Saat kaçta uyandım bilmiyorum ama saatlerdir duvarımı izliyorum. Dün kafamızdaki soru işaretlerini atalım dedik fikir danıştık bana yapmadıkları kalmadı. Ooo çekmeler, sırtıma vurmalar falan. Kim bekliyor seni diye sordular tabi. Fakat Nihal'in duygularından emin değilim. Üstelik bunu arkadaşlarıma söylemek Nihal'e saygısızlık olur.
Karnımın daha fazla guruldamasına dayanamayacaktım. Çok güzel kokular gelmişti mutfaktan ama ben uyuyormuş gibi yapıp kalkmamıştım. Beynimi yemek daha cazip gelmişti. Yataktan kalkıp nasıl göründüğümü umursamadan mutfağa doğru ilerledim. Anneannem beni es geçmeden kahvaltı hazırlayıp bırakmıştır. Tahmin ettiğim gibi bir kaç şey vardı masanın üzerinde. Oturup atıştırmaya başladım.

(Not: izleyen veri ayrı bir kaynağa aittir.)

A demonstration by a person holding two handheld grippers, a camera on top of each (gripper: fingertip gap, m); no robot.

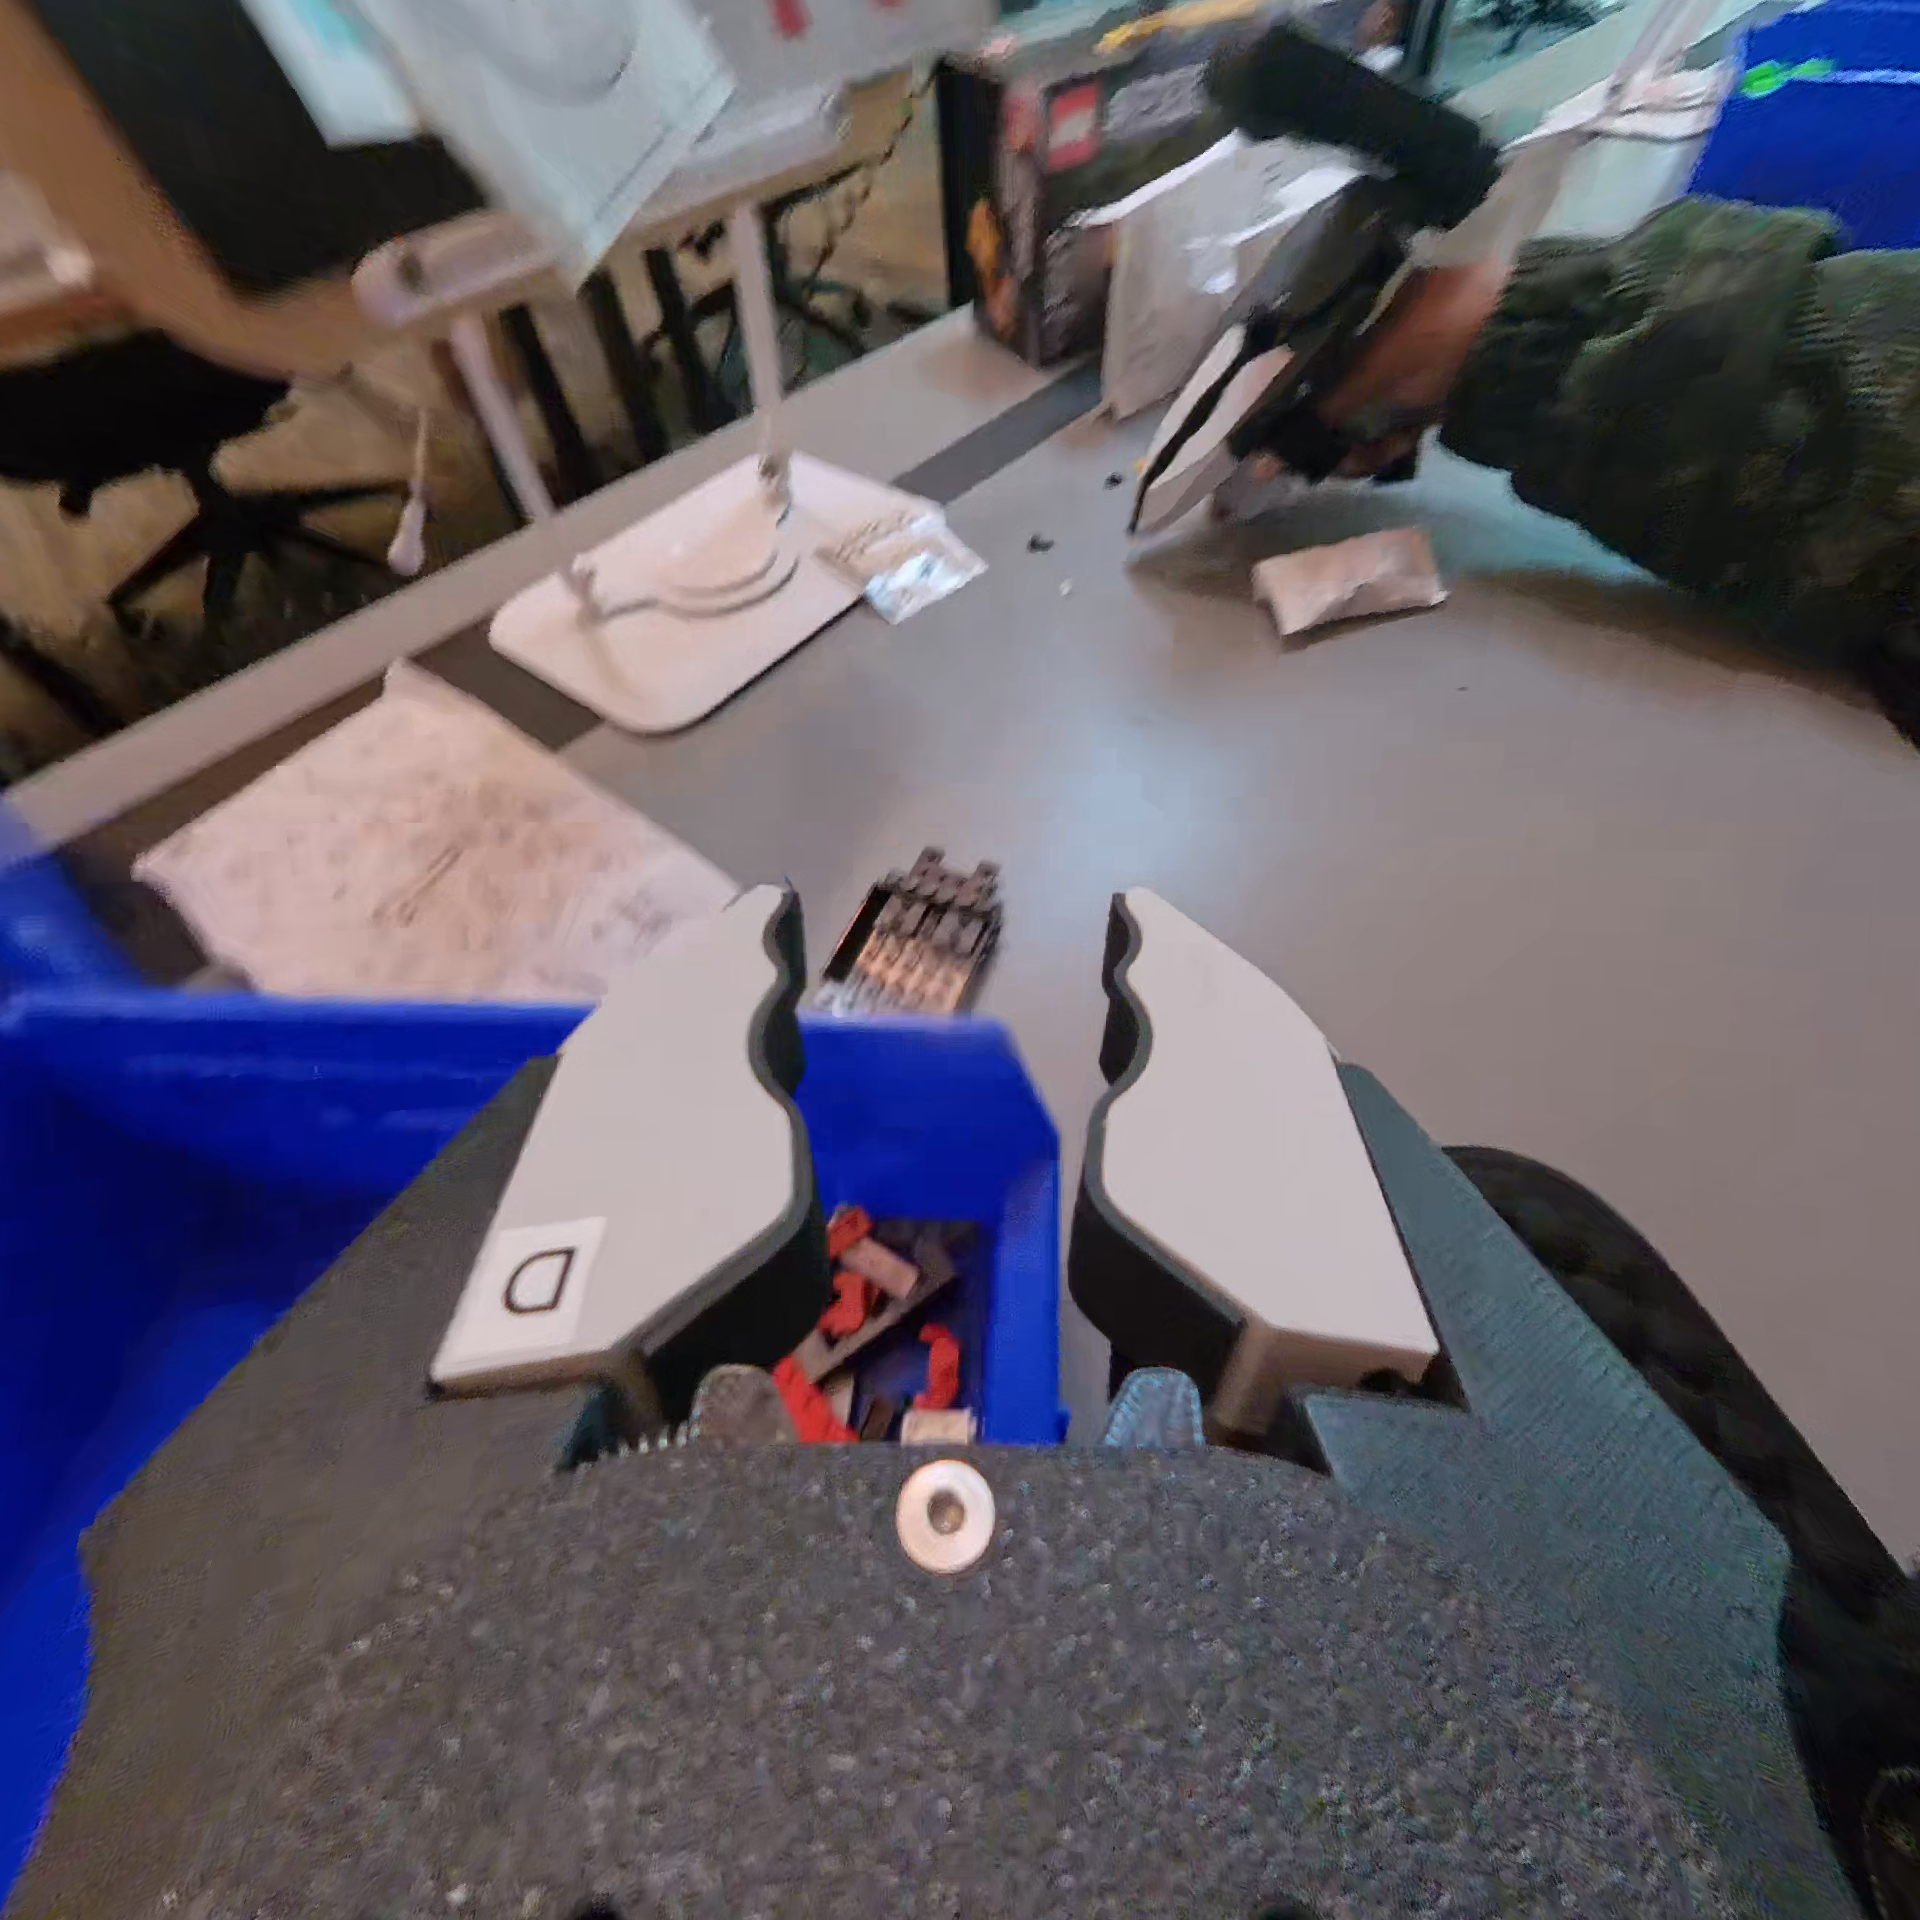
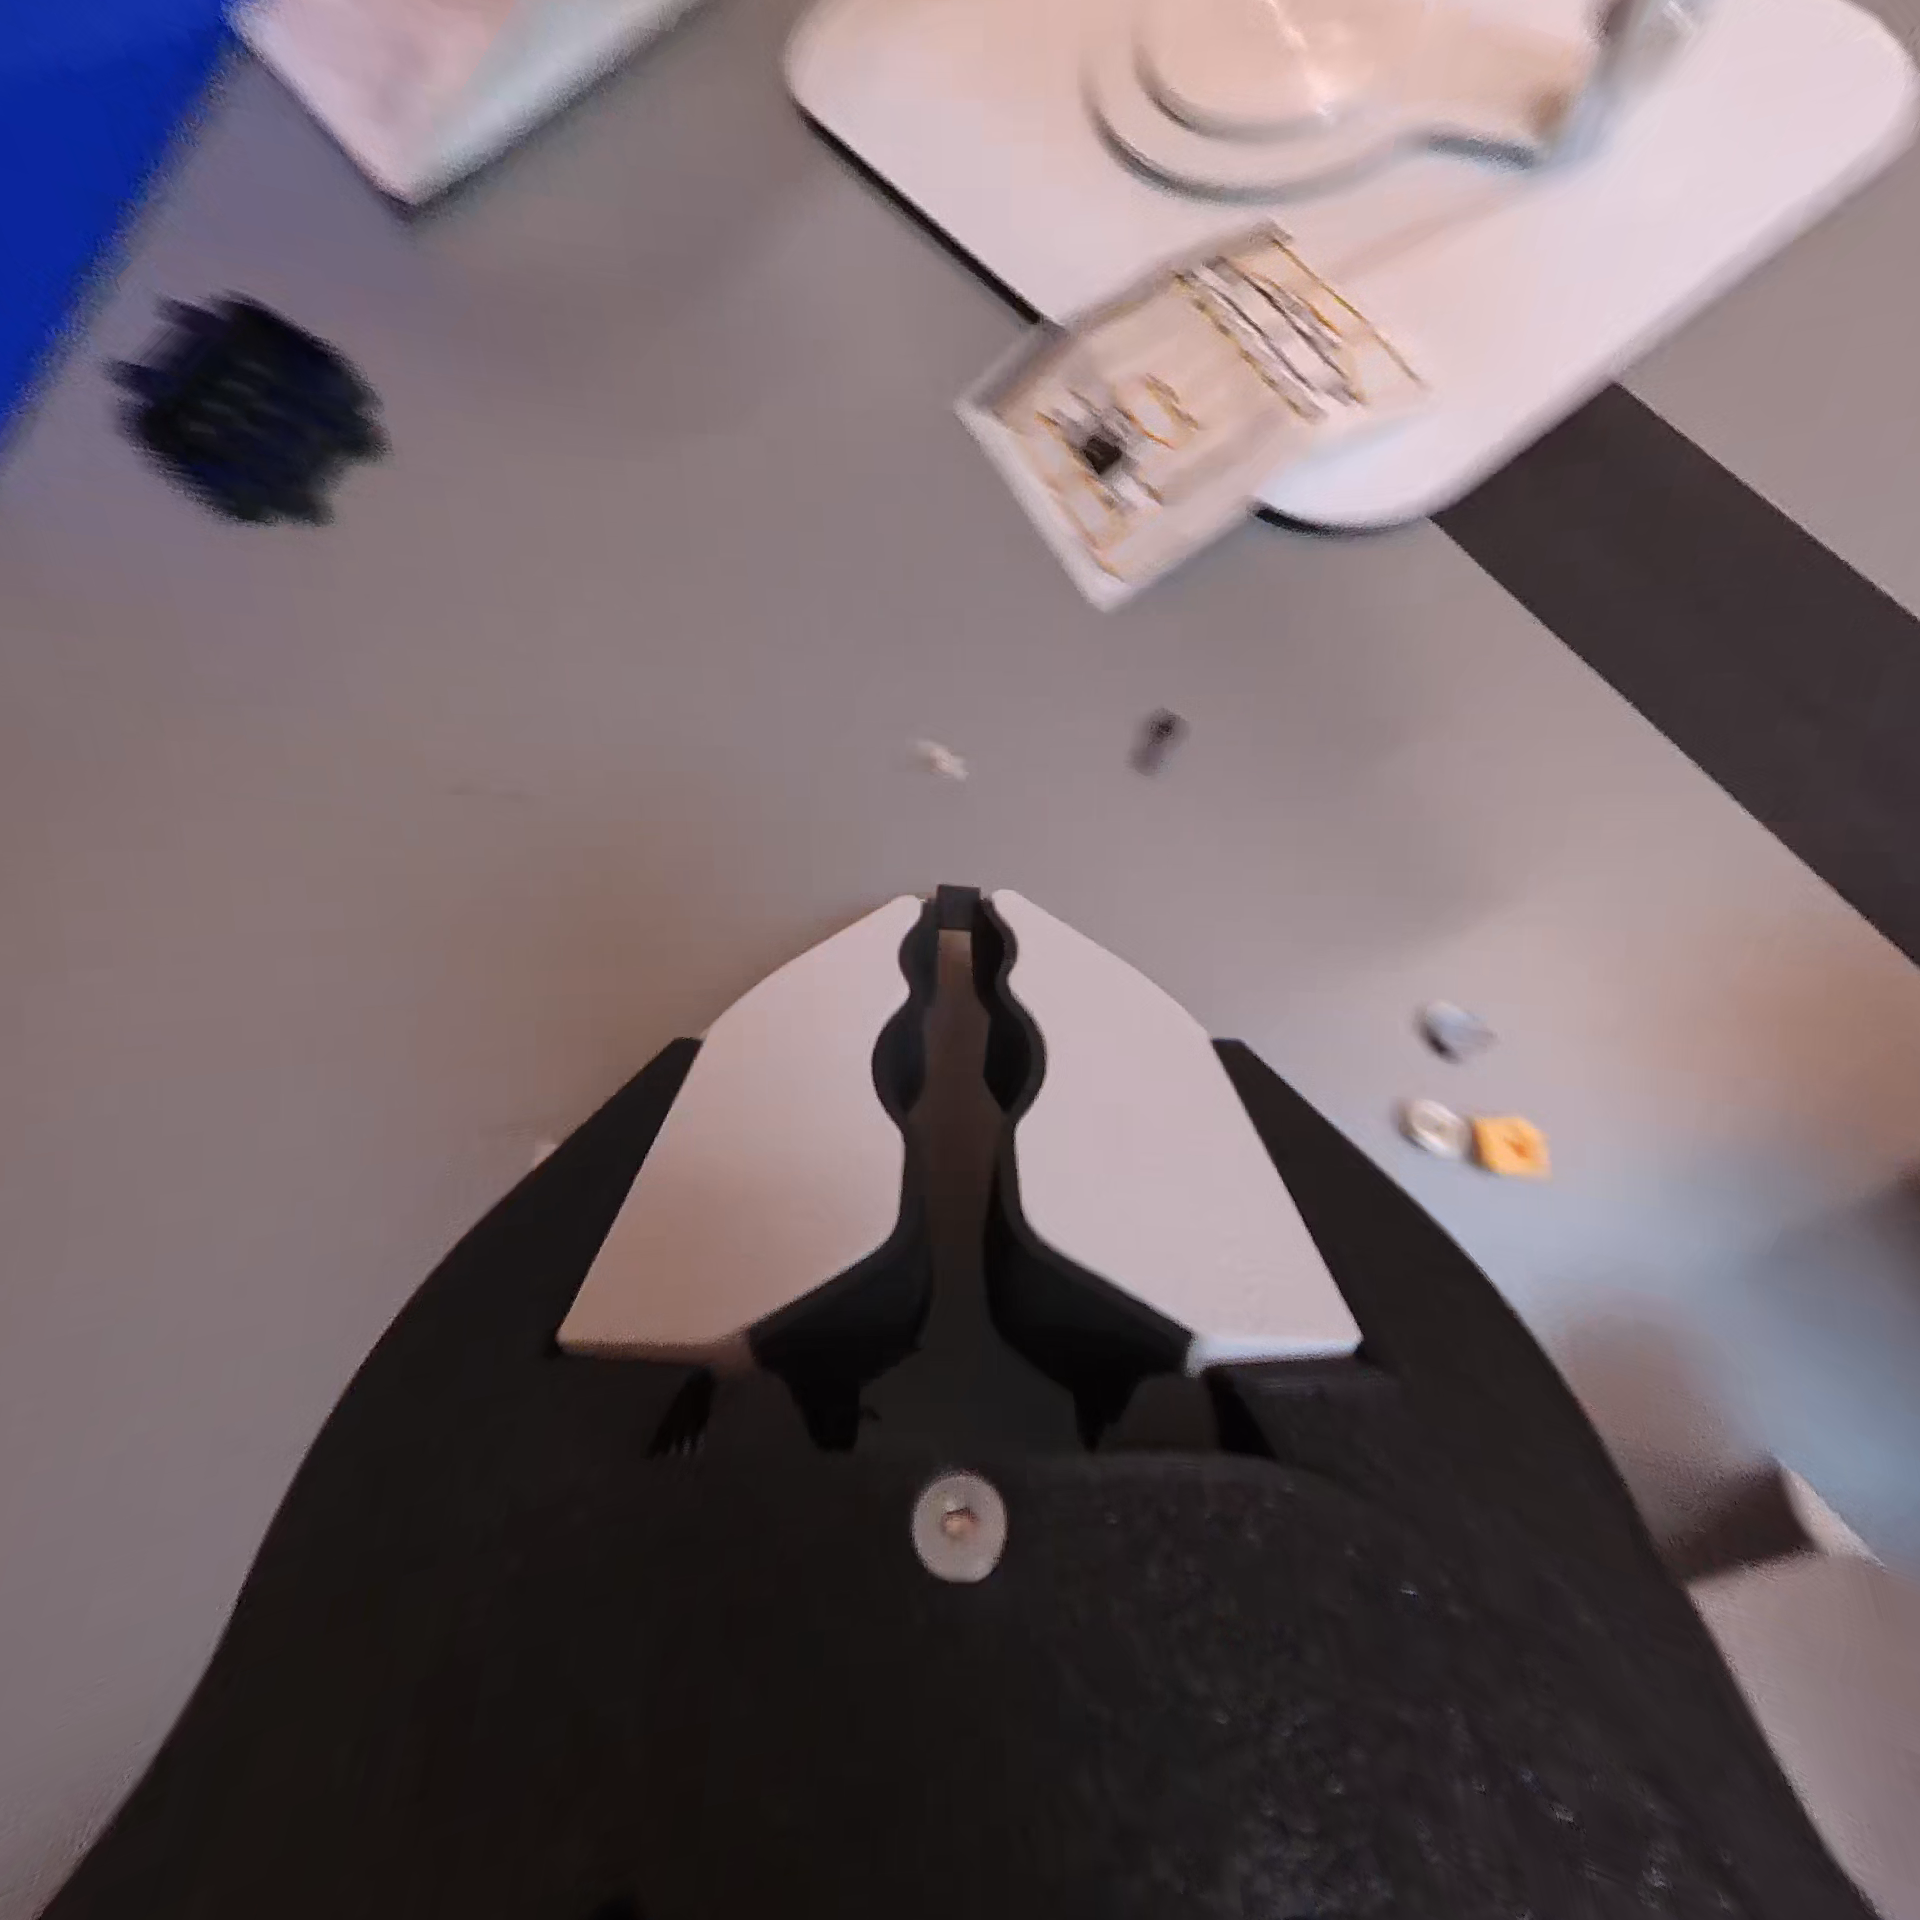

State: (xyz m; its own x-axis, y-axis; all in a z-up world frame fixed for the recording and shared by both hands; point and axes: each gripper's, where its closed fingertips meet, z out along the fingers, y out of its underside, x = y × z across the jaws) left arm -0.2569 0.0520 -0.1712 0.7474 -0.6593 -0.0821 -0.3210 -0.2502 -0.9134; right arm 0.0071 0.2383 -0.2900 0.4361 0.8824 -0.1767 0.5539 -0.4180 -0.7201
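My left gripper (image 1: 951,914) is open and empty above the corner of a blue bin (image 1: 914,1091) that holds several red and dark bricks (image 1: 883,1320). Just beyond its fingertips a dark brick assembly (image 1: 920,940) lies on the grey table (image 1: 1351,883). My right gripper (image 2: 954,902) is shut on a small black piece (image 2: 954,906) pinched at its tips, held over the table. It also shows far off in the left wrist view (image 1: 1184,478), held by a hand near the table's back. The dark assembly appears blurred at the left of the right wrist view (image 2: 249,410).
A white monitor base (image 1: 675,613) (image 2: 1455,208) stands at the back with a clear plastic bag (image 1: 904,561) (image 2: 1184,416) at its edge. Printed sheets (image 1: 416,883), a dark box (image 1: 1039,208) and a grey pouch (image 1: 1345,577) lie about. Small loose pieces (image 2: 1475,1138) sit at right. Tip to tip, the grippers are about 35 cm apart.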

"Oğlum seslensene ben kalktım diye. Ben sana çay koyayım." Anneannemin heyecanlı sesini duyunca başımı kaldırdım.
"Gerek yok ben yiyorum bir şeyler." Bir elini saçlarımda dolaştırırken diğer eliyle yanağımı okşuyordu. Az önce yemek yediğimi söylemiştim ama artık mümkün değildi.
"Ah kara çocuğum benim. 1 haftadır göremedim seni. Yoruldun mu çok?" Başımı sağa sola salladım. Yorulmak ne kelime, sıcaktan tarlada ölecektim.
"Baban bana dedi ki, git Zafere söyle köye gideceğiz az sonra. Ama akşam dönecekmişsiniz." itiraz edeceğimi biliyordu ki susturdu. "Toplamak yada ayıklamak yok. Sadece alıp geleceksiniz."
Ağız tadı ile kahvaltı bile edememiştim sağ olsunlar. Murat ne güne duruyordu merak ediyorum. Çalış Zafer çalış.
"Tamam." diyerek masadan kalktım. Odama girip dün çıkarıp kenara attığım pantolonu giydim. Hava sıcak olduğu için sıfır kollu tişört giyip telefonumu pantolonun cebine koydum. Babam dört gözle beni bekliyor olmalıydı. Evden çıkıp araba ile ilgilenen babamın yanında durdum.
"Gelmezsin diye düşünüyordum."
"Geldim." diye kısaca yanıtladım. Gelmeme gibi bir şansım yoktu zaten. Başı ile arabayı işaret edince sürücü koltuğuna yerleşip canım köyüme doğru sürmeye başladım.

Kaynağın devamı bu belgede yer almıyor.